Finalmente, refletir sobre o Direito é essa contradição entre as necessidades coletivas e as particulares é tarefa complicada. Principalmente, penso eu, porque o Direito moderno surja exatamente da construção da individualidade e para lhe favorecer a existência. É claro, dirão alguns, que a lei guarda ainda aquele viés da generalidade, de servir para todos indiscriminadamente. Mas, cá pra nós, na prática sua aplicação tem destino certo. Sua racionalidade é que é indiscriminada, como para servir a uma neutralidade impossível. Diz-se que depois de formada no Poder Legislativo e homologada, a lei alça vôo próprio, ganhando autonomia pelas mãos dos juízes que passam a aplicá-la sem a rubrica de quem a criou. Ideia tão complexa e absurda  

 

 

quanto, na Religião, tentar fazer um leigo entender a santa trindade.

E então, com essas particularidades só encontradas na sociedade complexa em que vivemos, o controle social é apregoado pelo controle do indivíduo. Se anteriormente a moralidade cumpria esse papel, hoje em qualquer Religião, Escola, ou Comarca, o que se pratica, por aqueles que estão envolvidos nestes afazeres é: o exercício do controle social. Há uma racionalidade tão cômoda nisso que me fez lembrar aquele gerente do transporte ferroviário da Alemanha nazista, tão bem ilustrado no filme “AMÉN”, dirigido por costa Gravas. Não importava ao gerente o que os trens transportavam, já que a tarefa que assumira era de manter os trens dentro dos seus horários, sem atrasos. Sua omissão se justificava num funcionalismo comodamente neutro.

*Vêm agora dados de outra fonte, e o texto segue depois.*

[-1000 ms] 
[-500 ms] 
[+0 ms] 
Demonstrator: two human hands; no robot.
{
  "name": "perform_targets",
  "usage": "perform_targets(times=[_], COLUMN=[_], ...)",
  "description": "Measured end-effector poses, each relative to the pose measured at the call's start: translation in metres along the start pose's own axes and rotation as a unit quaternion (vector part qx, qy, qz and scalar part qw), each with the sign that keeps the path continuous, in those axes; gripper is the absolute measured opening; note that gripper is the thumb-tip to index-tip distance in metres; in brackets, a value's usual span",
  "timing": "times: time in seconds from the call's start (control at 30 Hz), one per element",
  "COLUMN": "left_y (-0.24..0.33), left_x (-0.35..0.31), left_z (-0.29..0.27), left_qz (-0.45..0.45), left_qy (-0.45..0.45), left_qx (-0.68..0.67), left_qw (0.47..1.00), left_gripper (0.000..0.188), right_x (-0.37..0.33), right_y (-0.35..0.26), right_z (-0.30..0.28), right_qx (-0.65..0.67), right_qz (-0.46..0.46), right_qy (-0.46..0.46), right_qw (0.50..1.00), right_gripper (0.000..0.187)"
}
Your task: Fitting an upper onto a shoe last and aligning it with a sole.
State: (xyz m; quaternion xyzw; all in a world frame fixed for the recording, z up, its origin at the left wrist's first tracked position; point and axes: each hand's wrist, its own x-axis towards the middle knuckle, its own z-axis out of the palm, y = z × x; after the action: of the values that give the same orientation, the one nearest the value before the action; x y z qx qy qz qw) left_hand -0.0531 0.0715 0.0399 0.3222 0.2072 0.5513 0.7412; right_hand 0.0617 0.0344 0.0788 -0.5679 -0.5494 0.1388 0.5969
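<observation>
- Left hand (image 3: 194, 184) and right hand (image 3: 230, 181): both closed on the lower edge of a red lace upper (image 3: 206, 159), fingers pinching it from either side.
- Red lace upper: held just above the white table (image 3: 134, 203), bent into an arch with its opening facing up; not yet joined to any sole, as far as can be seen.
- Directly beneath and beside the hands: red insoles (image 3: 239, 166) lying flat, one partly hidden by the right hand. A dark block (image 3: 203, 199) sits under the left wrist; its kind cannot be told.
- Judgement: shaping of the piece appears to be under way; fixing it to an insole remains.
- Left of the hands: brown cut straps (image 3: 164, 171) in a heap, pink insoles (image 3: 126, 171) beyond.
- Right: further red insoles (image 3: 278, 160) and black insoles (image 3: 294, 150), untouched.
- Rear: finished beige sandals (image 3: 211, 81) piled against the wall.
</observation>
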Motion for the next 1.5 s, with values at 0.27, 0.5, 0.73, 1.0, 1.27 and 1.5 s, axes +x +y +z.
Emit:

Não creio que no curto prazo nossa sociedade humana consiga se propor algo diferente. A engrenagem em que cada parte se põe, cria um pseudo sentido para os que-fazeres. Agimos particularmente para que algo vá bem, e acreditamos nisso. Depositamos nossas fichas em alguma certeza (que não temos!) superior de que o que organiza a vida particular é a funcionalidade dessa vida dentro do coletivo. E a contradição surge: vivo para continuar construindo a minha individualidade na esperança de que as Instituições Sociais consigam equalizar o reflexo disso no que é comum. Ou seja, emprestamos nossa possibilidade de construir o que nos une para a finalidade do controle social.

De forma alguma essa reflexão deve ser considerada lamento, negativismo ou desaguar numa depressão individual ou coletiva. Antes disso, compreender que as relações sociais baseadas na satisfação dos desejos (de consumo, de posse, de exercício de direitos, de exercício de poder) criam a necessidade do controle social da forma como posto hoje. Nossos recentes protestos, de esquerda ou de direita, nenhum deles tocou no “xis” da questão. É possível imaginar um outro modo de produção? Um outro modo de estabelecermos a relação do ser humano com o mundo que o circunda? O sistema de mercado é o ponto final de nossa vida econômica?